For CIFAR-10-LT and CIFAR100-LT, we follow the convention (Kim et al. 2020; Wei et al. 2021) and randomly select some training images for each class determined by a pre-defined imbalance ratio $\gamma $ as the labeled and the unlabeled set. Specifically, we set $N_k = N_1 \cdot \gamma ^{-\frac{k-1}{K-1}}$ for labeled data and $M_k = M_1 \cdot \gamma ^{-\frac{k-1}{K-1}}$ for unlabeled data. We use $N_1 = 1500$; $M_1 = 3000$ for CIFAR-10 and $N_1 = 150$; $M_1 = 300$ for CIFAR-100, respectively. Following Kim et al. (2020) and Wei et al. (2021), we report results with imbalance ratio $\gamma =50$, 100 and 150 for CIFAR10-LT and $\gamma =20$, 50 and 100 for CIFAR100-LT. Therefore, the number of labeled samples for the least class is 10 and 1 for CIFAR-10 with $\gamma =150$ and CIFAR-100 with $\gamma =100$, respectively.

Semi-Aves is a subset of bird species from the Aves kingdom of the iNaturalist 2018 dataset. There are 200 in-class and 800 out-of-class categories. The dataset consists of a labeled set $L_{in}$ with 3,959 labeled images, an in-class unlabeled set $U_{in}$ with 26,640 images, an out-of-class unlabeled set $U_{out}$ with 122,208 images, a validation set $L_{val}$ of 2,000 images, and 8,000 test images. The training data in $L_{in}$, $U_{in}$, and $U_{out}$ has imbalanced distributions, specifically $L_{in}$ has 5 to 43 images and $U_{in}$ has 16 to 229 images per class. The validation data and test data have a uniform distribution with 40 and 10 images per class, repectively. In our experiments, we use $L_{in}$ or $L_{in} \cup L_{val}$ as the labeled set and $U_{in}$ as the unlabeled set. We do not use unlabeled images from $U_{out}$ since out-of-class unlabeled images are found empirically harmful to the final performance (Oliver et al. 2018) and making good use of out-of-class unlabeled images is out of the scope of this paper. More details on the class distribution can be found in Su and Maji (2021).

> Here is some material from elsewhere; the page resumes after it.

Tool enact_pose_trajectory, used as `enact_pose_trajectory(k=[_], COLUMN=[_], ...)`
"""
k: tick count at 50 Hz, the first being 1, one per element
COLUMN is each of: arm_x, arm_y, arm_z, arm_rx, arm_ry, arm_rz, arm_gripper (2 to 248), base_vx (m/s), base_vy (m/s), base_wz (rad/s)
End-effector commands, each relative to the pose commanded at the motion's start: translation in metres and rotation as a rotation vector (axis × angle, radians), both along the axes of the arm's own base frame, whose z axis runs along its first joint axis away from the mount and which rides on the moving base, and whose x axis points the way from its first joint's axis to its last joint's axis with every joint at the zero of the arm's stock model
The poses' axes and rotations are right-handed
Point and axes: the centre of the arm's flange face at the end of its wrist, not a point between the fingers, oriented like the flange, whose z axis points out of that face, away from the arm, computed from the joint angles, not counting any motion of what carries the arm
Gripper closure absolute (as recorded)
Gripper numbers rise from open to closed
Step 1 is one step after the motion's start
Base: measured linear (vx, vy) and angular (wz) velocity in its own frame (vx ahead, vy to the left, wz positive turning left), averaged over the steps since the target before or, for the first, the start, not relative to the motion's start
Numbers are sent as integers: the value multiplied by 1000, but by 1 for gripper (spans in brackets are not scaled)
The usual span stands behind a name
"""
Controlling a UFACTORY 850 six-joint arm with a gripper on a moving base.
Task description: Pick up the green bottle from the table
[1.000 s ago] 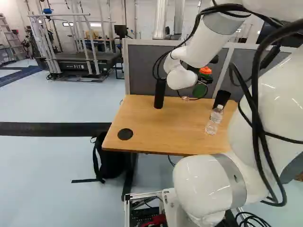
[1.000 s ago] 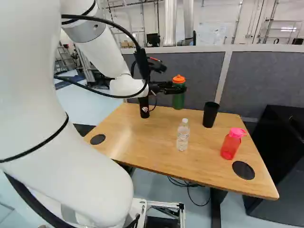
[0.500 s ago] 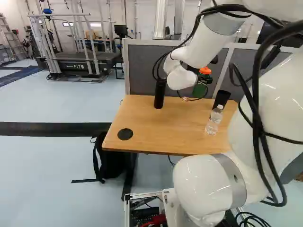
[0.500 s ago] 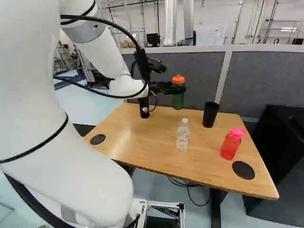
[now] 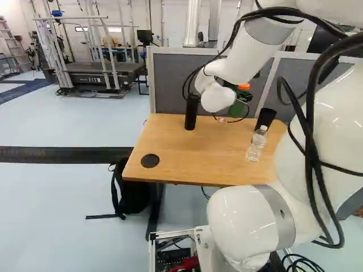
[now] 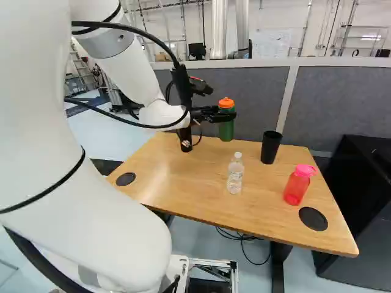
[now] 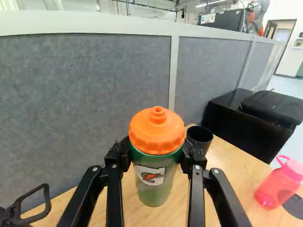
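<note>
At the far side of the table [image 6: 174, 174], your hand [image 6: 228, 115] has hold of the green bottle [image 6: 226, 130]. The tabletop is smooth, pale wood with a faint grain and a soft sheen, and two round, flat black discs are set into it, one at its left side in the right base view [image 6: 126, 179], one beside the pink bottle [image 6: 297, 184]. Behind it you have a divider [image 6: 342, 97] of mottled grey fabric in a light, straight frame. Your arm [image 6: 91, 207] is glossy, rounded white shell, looped with smooth black cable.

On the wood you see a ribbed, see-through clear bottle [image 6: 235, 174], a black cup [image 6: 270, 148] that narrows towards its foot, and a slim, dark cylinder [image 5: 191, 112]. The pink bottle is translucent, with a looped lid.

Looking along the hand [image 7: 155, 150], you see its black, jointed fingers closed on the green bottle from two sides, just below the lid [image 7: 157, 131]. That lid is bright orange, matte and domed, with a scalloped rim and a short round spout. Below it, the body is a smooth, slightly cloudy green cylinder, upright, bearing a white patch [image 7: 150, 175] with an orange mark. You cannot tell from these views whether its base touches the table.
</note>
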Motion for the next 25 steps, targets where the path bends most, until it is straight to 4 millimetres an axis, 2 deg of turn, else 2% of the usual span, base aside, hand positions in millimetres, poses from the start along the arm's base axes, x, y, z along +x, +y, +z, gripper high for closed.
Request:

Table 10 Class-wise precision and recall (%) on the balanced test set of CIFAR-10-LT

Full size table

Table 11 Classification accuracy (%) on CIFAR-10-LT using a Wide ResNet-28-2 under the uniform test distribution of three different class-imbalance ratios $\gamma $

Full size table

Table 12 Classification accuracy (%) on CIFAR-100-LT under the uniform test distribution of three different class-imbalance ratios $\gamma $

Full size table

Table 13 Classification accuracy (%) on Semi-Aves under the uniform test distribution

Full size table

Implementation details Due to the performance superiority of ${\mathcal {L}}_{U-equiv}$ over ${\mathcal {L}}_{U-inv}$, we use CR-Equiv throughout this section. For all experiments in this section, we use the same hyper-parameters and design choices from the CIFAR experiments in Sect. 4.1. We deploy FixMatch (Sohn et al. 2020) as the base SSL method due to its superiority under the standard SSL settings. A Wide ResNet-28-2 (Zagoruyko and Komodakis 2016) is used as the backbone as recommended by Oliver et al. (2018). We base our implementation on the public codebases of each methods. Therefore, method-specific hyper-parameters follow the same as in their original papers (Kim et al. 2020; Wei et al. 2021). For example, all experiments on CIFAR-LT are trained with batch size 64 using Adam optimizer (Kingma and Ba 2015) with a constant learning rate of 0.002 without any decay. We train the models for 500 epochs, each of which has 500 steps, resulting in a total number of $2.5 \times 10^5$ training iterations. On Semi-Aves, we follow the hyper-parameters from Oh et al. (2022). For example, the models are trained for 90 epochs with a batch size of 256, and the optimizer is SGD with a learning rate of 0.04. For all experiments, we report the average test accuracy of the last 20 epochs following Oliver et al. (2018).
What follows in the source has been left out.